═══ EXERCISE DATA

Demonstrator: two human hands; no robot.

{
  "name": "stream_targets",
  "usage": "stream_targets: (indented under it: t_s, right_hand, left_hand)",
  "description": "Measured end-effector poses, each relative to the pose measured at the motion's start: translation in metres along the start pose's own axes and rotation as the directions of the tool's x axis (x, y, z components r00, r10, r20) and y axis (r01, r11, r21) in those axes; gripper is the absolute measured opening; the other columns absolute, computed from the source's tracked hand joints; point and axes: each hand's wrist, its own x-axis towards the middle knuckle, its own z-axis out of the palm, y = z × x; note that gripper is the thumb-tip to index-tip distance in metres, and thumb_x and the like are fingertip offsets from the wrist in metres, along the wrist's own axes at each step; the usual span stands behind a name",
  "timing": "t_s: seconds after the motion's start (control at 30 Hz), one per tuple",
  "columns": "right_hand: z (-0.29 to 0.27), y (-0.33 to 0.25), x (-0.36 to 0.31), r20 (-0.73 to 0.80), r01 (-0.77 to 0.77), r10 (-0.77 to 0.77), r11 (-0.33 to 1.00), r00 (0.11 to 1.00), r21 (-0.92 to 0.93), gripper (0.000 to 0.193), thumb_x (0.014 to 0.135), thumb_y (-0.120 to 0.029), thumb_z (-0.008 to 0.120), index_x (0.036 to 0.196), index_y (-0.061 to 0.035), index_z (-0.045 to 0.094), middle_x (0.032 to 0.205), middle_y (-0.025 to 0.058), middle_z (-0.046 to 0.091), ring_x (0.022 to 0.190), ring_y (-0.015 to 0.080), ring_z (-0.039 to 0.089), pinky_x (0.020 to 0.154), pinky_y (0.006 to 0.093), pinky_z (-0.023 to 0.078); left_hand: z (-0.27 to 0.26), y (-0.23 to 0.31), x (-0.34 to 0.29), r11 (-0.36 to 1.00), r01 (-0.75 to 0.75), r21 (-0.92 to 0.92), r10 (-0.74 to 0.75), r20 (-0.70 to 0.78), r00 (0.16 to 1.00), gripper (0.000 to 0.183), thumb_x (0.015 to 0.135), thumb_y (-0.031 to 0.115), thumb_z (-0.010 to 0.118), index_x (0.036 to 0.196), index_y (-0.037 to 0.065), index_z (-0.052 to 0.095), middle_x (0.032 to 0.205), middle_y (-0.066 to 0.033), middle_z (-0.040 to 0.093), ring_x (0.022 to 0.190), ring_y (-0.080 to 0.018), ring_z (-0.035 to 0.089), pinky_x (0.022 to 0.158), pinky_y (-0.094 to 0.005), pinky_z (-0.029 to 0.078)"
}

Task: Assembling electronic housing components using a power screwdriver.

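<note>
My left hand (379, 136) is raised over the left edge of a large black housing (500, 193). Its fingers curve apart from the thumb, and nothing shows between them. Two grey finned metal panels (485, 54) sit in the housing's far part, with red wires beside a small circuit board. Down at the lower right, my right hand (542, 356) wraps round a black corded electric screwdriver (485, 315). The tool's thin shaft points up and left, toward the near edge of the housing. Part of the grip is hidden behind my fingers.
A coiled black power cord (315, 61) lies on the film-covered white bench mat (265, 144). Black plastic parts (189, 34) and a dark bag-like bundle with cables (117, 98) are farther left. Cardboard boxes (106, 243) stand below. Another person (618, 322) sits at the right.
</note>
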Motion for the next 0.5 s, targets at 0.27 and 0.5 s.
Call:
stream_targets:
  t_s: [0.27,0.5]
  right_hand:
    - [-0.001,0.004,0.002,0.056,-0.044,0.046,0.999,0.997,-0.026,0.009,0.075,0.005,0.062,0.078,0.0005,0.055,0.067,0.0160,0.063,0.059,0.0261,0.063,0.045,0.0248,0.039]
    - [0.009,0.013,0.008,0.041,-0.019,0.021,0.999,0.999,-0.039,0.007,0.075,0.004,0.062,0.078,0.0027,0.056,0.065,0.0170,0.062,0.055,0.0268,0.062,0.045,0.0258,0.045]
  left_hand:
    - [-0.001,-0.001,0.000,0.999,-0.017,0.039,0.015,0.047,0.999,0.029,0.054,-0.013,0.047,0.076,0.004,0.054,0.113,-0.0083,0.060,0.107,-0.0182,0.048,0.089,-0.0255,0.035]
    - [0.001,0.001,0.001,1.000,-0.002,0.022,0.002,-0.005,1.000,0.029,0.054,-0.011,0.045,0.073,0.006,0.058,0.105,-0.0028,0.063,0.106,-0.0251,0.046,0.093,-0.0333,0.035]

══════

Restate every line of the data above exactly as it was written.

Demonstrator: two human hands; no robot.

{
  "name": "stream_targets",
  "usage": "stream_targets: (indented under it: t_s, right_hand, left_hand)",
  "description": "Measured end-effector poses, each relative to the pose measured at the motion's start: translation in metres along the start pose's own axes and rotation as the directions of the tool's x axis (x, y, z components r00, r10, r20) and y axis (r01, r11, r21) in those axes; gripper is the absolute measured opening; the other columns absolute, computed from the source's tracked hand joints; point and axes: each hand's wrist, its own x-axis towards the middle knuckle, its own z-axis out of the palm, y = z × x; note that gripper is the thumb-tip to index-tip distance in metres, and thumb_x and the like are fingertip offsets from the wrist in metres, along the wrist's own axes at each step; the usual span stands behind a name",
  "timing": "t_s: seconds after the motion's start (control at 30 Hz), one per tuple",
  "columns": "right_hand: z (-0.29 to 0.27), y (-0.33 to 0.25), x (-0.36 to 0.31), r20 (-0.73 to 0.80), r01 (-0.77 to 0.77), r10 (-0.77 to 0.77), r11 (-0.33 to 1.00), r00 (0.11 to 1.00), r21 (-0.92 to 0.93), gripper (0.000 to 0.193), thumb_x (0.014 to 0.135), thumb_y (-0.120 to 0.029), thumb_z (-0.008 to 0.120), index_x (0.036 to 0.196), index_y (-0.061 to 0.035), index_z (-0.045 to 0.094), middle_x (0.032 to 0.205), middle_y (-0.025 to 0.058), middle_z (-0.046 to 0.091), ring_x (0.022 to 0.190), ring_y (-0.015 to 0.080), ring_z (-0.039 to 0.089), pinky_x (0.020 to 0.154), pinky_y (0.006 to 0.093), pinky_z (-0.023 to 0.078); left_hand: z (-0.27 to 0.26), y (-0.23 to 0.31), x (-0.34 to 0.29), r11 (-0.36 to 1.00), r01 (-0.75 to 0.75), r21 (-0.92 to 0.92), r10 (-0.74 to 0.75), r20 (-0.70 to 0.78), r00 (0.16 to 1.00), gripper (0.000 to 0.183), thumb_x (0.015 to 0.135), thumb_y (-0.031 to 0.115), thumb_z (-0.010 to 0.118), index_x (0.036 to 0.196), index_y (-0.037 to 0.065), index_z (-0.052 to 0.095), middle_x (0.032 to 0.205), middle_y (-0.066 to 0.033), middle_z (-0.040 to 0.093), ring_x (0.022 to 0.190), ring_y (-0.080 to 0.018), ring_z (-0.035 to 0.089), pinky_x (0.022 to 0.158), pinky_y (-0.094 to 0.005), pinky_z (-0.029 to 0.078)"
}

Task: Assembling electronic housing components using a power screwdriver.

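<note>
My left hand (379, 136) is raised over the left edge of a large black housing (500, 193). Its fingers curve apart from the thumb, and nothing shows between them. Two grey finned metal panels (485, 54) sit in the housing's far part, with red wires beside a small circuit board. Down at the lower right, my right hand (542, 356) wraps round a black corded electric screwdriver (485, 315). The tool's thin shaft points up and left, toward the near edge of the housing. Part of the grip is hidden behind my fingers.
A coiled black power cord (315, 61) lies on the film-covered white bench mat (265, 144). Black plastic parts (189, 34) and a dark bag-like bundle with cables (117, 98) are farther left. Cardboard boxes (106, 243) stand below. Another person (618, 322) sits at the right.
</note>
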Motion for the next 0.5 s, targets at 0.27 and 0.5 s.
Call:
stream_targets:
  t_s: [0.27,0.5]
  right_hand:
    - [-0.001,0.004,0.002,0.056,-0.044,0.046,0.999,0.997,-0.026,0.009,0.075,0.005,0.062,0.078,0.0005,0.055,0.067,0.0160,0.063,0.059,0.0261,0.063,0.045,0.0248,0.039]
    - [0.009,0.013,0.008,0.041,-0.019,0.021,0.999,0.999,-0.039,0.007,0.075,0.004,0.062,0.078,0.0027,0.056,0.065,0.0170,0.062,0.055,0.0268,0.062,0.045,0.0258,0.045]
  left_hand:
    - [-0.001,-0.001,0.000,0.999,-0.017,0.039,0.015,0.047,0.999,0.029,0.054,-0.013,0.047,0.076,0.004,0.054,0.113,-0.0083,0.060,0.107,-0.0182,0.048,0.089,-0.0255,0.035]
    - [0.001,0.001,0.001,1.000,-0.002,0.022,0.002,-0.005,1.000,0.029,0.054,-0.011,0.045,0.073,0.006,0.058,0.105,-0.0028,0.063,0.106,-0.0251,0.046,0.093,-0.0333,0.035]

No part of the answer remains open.